The majority of our consolidated long-term debt has fixed interest rates. The interest rate on variable rate long-term debt is reset on a periodic basis reflecting current market conditions. We manage our interest rate risk through the issuance of fixed-rate debt with varying maturities, through economic refunding of debt through optional refundings, limiting the amount of variable interest rate debt, and the utilization of short-term borrowings to allow flexibility in the timing and placement of long-term debt. As of September 30, 2010 we had $10.4 million of long-term debt subject to variable interest rates. Assuming no change in our financial structure, if variable interest rates were to average one percentage point higher or lower than the average variable rate on September 30, 2010, annualized interest expense and pre-tax earnings would change by approximately $104,000.

We have not used interest rate swaps to manage net exposure to interest rate changes related to our portfolio of borrowings. We maintain a ratio of fixed-rate debt to total debt within a certain range. It is our policy to enter into interest rate transactions and other financial instruments only to the extent considered necessary to meet our stated objectives. We do not enter into interest rate transactions for speculative or trading purposes.

The plastics companies are exposed to market risk related to changes in commodity prices for PVC resins, the raw material used to manufacture PVC pipe. The PVC pipe industry is highly sensitive to commodity raw material pricing volatility. Historically, when resin prices are rising or stable, sales volume has been higher and when resin prices are falling, sales volumes has been lower. Operating income may decline when the supply of PVC pipe increases faster than demand. Due to the commodity nature of PVC resin and the dynamic supply and demand factors worldwide, it is very difficult to predict gross margin percentages or to assume that historical trends will continue.

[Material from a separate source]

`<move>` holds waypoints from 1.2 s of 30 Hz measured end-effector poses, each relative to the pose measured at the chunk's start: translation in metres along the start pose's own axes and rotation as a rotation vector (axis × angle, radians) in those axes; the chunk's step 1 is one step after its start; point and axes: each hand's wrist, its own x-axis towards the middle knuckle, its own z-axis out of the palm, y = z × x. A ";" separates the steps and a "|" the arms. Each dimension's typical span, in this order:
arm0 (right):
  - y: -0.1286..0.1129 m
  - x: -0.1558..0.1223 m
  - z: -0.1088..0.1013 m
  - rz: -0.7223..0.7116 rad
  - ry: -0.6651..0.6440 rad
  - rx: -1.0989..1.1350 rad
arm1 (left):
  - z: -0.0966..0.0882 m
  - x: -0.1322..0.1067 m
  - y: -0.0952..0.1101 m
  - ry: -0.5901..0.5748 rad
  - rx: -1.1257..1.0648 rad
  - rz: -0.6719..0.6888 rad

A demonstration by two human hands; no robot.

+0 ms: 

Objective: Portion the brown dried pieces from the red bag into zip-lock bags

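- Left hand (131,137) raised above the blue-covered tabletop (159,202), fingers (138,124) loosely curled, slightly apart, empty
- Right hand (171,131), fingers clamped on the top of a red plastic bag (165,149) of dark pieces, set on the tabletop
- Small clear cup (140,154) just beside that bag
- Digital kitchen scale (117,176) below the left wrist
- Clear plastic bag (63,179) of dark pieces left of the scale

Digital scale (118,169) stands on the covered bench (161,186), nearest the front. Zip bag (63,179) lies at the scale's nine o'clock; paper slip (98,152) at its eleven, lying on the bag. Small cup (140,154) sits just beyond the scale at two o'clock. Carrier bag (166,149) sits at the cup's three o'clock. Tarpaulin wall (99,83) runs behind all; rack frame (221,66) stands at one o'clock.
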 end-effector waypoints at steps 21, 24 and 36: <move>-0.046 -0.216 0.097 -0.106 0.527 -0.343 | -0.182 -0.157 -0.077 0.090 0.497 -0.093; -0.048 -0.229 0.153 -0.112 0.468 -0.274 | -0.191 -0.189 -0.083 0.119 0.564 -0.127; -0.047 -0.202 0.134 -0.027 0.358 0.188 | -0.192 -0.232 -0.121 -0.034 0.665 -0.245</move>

The companies in our manufacturing segment are exposed to market risk related to changes in commodity prices for steel, lumber, aluminum, cement and resin. The price and availability of these raw materials could affect the revenues and earnings of our manufacturing segment.

OTP has market, price and credit risk associated with forward contracts for the purchase and sale of electricity. As of September 30, 2010 OTP had recognized, on a pretax basis, $829,000 in net unrealized gains on open forward contracts for the purchase and sale of electricity and electricity generating capacity. Due to the nature of electricity and the physical aspects of the electricity transmission system, unanticipated events affecting the transmission grid can cause transmission constraints that result in unanticipated gains or losses in the process of settling transactions.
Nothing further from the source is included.